> **What is being asked**
For the entries below, the expected answer is the line with "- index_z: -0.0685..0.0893", the line with "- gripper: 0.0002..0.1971", and every line between them, exactly as written, and nothing more.

Items from a dataset:
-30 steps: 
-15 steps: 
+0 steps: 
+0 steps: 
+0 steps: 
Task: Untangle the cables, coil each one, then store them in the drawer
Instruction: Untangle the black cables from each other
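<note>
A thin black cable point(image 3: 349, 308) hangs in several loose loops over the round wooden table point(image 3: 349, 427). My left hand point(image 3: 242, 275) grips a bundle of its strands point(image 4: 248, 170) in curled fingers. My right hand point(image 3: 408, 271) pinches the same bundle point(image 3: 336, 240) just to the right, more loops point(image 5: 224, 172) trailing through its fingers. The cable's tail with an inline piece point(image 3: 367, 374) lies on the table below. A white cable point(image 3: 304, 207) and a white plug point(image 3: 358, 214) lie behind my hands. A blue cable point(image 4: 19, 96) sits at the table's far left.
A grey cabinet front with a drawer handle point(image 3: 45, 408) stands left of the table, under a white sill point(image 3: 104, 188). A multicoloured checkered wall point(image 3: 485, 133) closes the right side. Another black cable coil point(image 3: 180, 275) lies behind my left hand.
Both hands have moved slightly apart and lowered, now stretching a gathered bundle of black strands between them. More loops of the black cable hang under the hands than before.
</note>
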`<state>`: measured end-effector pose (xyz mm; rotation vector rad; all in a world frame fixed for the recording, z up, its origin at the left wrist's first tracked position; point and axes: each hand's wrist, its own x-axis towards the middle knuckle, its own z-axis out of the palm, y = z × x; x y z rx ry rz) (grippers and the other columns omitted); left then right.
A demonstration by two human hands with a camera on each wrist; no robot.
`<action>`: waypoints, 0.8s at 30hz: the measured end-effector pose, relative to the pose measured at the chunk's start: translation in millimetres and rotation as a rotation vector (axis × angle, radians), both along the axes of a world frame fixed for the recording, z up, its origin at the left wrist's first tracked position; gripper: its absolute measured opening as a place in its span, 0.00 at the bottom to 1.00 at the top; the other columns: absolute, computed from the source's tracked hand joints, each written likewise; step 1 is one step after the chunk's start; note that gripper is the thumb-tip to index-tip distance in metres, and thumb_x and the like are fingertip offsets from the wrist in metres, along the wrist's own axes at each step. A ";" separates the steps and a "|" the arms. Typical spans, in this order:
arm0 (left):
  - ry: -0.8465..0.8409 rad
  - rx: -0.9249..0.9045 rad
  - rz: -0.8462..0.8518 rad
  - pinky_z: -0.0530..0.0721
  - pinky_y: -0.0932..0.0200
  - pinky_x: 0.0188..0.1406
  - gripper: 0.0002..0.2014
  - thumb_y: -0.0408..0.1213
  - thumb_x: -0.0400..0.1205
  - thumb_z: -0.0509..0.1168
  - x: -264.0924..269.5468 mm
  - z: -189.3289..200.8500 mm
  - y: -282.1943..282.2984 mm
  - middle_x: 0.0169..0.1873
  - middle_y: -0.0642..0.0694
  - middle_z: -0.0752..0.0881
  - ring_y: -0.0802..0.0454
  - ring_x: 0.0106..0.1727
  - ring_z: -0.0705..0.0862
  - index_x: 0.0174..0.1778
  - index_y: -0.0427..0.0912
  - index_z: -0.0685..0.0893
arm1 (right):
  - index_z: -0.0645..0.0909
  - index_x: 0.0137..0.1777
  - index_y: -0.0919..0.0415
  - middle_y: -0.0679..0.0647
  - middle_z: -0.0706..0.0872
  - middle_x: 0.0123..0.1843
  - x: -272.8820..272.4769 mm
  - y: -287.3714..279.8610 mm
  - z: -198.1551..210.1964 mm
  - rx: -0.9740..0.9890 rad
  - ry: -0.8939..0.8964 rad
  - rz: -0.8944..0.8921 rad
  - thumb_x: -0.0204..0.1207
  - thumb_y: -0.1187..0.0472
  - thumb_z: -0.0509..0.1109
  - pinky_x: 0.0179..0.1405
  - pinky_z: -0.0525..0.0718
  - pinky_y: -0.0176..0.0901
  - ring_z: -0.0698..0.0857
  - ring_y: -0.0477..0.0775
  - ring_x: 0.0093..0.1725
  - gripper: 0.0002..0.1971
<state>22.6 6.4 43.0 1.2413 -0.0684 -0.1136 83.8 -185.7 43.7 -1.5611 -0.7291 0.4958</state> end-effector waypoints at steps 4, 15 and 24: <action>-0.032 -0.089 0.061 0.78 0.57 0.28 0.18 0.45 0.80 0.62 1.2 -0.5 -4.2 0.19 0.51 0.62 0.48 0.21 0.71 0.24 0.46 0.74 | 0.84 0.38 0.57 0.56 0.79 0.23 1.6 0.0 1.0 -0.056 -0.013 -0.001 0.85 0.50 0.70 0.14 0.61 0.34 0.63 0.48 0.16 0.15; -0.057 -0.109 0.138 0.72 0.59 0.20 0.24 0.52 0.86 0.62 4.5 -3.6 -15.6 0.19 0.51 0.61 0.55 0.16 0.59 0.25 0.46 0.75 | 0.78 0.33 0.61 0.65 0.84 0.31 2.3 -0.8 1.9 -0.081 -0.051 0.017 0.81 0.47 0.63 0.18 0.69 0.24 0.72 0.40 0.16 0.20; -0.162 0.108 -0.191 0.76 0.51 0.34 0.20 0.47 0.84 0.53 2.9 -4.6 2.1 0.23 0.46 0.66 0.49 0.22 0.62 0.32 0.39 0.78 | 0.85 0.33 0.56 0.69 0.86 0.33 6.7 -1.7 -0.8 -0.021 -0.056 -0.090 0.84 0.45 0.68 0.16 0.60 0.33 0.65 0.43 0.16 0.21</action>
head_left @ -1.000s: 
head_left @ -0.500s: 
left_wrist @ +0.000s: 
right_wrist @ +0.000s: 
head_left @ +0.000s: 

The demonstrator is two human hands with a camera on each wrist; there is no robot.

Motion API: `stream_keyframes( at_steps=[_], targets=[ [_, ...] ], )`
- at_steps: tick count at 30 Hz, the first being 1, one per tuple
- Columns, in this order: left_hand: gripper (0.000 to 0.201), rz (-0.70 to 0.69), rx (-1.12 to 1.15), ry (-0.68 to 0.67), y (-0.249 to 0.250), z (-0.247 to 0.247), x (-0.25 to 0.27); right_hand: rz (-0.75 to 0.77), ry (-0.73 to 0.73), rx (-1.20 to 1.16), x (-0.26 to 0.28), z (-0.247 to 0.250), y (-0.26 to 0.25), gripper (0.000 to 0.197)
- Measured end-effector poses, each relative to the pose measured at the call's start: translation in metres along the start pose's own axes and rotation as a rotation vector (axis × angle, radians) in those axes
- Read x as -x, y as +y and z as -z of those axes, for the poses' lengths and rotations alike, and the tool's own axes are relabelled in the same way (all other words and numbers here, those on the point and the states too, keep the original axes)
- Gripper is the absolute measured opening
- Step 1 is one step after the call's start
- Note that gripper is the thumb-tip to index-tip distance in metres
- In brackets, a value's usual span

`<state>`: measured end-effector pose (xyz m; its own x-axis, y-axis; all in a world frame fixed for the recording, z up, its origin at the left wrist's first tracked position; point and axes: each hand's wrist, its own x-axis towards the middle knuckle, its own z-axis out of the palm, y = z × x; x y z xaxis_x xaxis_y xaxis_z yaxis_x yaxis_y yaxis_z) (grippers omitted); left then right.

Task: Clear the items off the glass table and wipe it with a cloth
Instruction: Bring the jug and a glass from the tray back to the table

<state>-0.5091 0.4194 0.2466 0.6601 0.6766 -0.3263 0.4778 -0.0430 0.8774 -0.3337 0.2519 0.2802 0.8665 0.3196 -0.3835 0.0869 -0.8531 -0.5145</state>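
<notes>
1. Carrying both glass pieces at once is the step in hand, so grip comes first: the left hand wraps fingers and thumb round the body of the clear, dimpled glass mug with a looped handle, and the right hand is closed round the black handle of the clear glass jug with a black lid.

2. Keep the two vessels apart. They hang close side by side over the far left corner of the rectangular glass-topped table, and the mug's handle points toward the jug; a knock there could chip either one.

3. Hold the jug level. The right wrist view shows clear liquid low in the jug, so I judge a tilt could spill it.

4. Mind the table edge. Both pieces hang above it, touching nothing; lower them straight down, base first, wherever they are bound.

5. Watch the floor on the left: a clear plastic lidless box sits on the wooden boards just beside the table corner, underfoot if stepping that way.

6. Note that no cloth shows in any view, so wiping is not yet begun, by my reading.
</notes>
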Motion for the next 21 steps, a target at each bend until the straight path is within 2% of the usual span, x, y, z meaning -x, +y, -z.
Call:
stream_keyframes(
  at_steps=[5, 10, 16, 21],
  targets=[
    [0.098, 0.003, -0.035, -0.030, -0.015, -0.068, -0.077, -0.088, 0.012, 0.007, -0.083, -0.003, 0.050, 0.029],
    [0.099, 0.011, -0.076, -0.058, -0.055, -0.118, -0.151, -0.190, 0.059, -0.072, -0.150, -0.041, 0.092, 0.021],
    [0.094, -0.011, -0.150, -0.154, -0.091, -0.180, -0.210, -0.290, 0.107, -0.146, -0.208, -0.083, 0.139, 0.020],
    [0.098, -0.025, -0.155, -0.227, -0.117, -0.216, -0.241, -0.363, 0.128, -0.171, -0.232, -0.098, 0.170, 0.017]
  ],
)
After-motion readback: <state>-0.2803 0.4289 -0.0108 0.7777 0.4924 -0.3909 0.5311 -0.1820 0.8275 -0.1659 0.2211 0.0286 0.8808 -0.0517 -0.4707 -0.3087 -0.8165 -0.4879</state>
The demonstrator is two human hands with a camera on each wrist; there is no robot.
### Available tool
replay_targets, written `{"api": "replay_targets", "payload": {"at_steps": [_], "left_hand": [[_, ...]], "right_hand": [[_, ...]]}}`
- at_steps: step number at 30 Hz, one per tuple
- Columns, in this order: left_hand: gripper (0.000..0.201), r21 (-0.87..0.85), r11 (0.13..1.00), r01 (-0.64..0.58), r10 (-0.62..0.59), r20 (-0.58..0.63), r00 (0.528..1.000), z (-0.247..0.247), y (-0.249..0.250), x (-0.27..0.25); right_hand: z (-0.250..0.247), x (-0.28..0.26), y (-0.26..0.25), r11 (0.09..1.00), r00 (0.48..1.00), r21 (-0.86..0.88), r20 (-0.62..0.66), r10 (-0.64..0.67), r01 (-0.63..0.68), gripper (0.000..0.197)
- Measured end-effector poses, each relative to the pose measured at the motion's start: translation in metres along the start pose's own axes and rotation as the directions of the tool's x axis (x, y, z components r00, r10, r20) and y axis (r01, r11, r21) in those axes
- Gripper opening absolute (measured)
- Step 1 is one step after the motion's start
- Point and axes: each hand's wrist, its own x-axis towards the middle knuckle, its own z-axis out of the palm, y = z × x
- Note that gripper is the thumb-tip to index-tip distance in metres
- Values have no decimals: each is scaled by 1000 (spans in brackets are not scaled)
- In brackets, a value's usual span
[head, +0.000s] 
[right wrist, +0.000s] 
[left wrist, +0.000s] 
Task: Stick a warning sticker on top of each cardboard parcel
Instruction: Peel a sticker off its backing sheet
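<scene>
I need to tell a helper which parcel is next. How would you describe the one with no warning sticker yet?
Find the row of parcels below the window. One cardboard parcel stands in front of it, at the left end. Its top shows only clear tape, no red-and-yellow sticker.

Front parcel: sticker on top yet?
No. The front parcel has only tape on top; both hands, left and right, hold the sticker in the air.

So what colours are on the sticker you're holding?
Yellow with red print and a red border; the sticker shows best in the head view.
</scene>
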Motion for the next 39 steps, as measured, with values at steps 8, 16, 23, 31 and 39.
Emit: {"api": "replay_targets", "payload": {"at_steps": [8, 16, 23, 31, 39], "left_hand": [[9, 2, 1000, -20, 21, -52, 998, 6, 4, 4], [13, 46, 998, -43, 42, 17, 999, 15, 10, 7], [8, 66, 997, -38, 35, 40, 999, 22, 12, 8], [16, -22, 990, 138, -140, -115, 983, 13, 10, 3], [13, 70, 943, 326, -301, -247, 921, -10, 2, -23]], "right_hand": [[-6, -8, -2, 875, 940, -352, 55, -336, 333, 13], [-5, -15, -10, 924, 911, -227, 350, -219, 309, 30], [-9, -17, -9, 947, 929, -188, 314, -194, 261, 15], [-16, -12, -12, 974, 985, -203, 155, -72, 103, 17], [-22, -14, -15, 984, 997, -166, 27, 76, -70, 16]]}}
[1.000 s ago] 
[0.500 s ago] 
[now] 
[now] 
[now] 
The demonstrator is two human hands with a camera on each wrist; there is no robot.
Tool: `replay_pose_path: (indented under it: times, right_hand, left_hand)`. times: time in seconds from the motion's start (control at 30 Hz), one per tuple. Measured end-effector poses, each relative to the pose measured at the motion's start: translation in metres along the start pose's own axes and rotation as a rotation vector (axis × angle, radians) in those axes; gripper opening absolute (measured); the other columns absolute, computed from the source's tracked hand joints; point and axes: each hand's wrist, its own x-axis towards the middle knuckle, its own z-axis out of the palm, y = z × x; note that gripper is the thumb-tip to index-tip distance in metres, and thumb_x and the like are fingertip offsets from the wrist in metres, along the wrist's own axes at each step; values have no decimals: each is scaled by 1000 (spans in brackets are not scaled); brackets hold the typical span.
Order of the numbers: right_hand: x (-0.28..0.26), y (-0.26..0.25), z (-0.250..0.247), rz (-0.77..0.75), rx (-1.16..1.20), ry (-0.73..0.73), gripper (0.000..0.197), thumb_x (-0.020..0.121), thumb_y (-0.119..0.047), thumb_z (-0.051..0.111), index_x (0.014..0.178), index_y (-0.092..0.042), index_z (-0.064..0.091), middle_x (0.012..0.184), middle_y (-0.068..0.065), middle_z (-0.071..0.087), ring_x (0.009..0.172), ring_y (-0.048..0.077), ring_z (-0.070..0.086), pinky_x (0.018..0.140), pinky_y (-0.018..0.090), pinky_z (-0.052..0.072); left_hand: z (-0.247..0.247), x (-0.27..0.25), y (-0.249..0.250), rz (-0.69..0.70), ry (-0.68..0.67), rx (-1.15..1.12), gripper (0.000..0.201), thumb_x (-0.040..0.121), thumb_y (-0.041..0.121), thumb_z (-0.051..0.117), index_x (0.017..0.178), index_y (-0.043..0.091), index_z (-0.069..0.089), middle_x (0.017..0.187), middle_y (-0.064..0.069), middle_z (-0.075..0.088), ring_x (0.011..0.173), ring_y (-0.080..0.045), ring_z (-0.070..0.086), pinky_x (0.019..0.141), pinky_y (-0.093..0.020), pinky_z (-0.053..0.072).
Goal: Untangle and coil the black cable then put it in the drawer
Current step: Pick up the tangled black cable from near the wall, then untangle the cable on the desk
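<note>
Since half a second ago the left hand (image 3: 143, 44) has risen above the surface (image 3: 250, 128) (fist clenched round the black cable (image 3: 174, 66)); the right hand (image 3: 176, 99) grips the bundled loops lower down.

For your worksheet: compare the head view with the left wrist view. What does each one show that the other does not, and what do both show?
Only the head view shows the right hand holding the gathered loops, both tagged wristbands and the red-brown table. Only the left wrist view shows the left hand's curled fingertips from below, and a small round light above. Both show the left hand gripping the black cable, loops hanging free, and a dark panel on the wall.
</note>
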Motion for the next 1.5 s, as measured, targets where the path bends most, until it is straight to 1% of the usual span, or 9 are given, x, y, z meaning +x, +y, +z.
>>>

> **Solved problem**
  - index_z: -0.0685..0.0893
arm1 (right):
  - index_z: -0.0645..0.0909
  - index_x: 0.0137..0.1777
  - index_y: -0.0919..0.0415
  - middle_y: -0.0679..0.0647
  - middle_z: -0.0706..0.0872
  - middle_x: 0.0123..0.1843
  - x: -272.8820..272.4769 mm
  - y: -287.3714..279.8610 mm
  - z: -198.1551..210.1964 mm
  - rx: -0.9740..0.9890 rad
  - ry: -0.8939..0.8964 rad
  - rz: -0.8944..0.8921 rad
  - thumb_x: -0.0204..0.1207
  - thumb_y: -0.1187..0.0472
  - thumb_z: -0.0509..0.1109
  - pinky_x: 0.0179..0.1405
  - pinky_z: -0.0525..0.0718
  - pinky_y: -0.0176..0.0901
  - ring_z: -0.0698..0.0857
  - ring_y: -0.0477..0.0775
  - ring_x: 0.0093..0.1725
  - gripper: 0.0002..0.1971

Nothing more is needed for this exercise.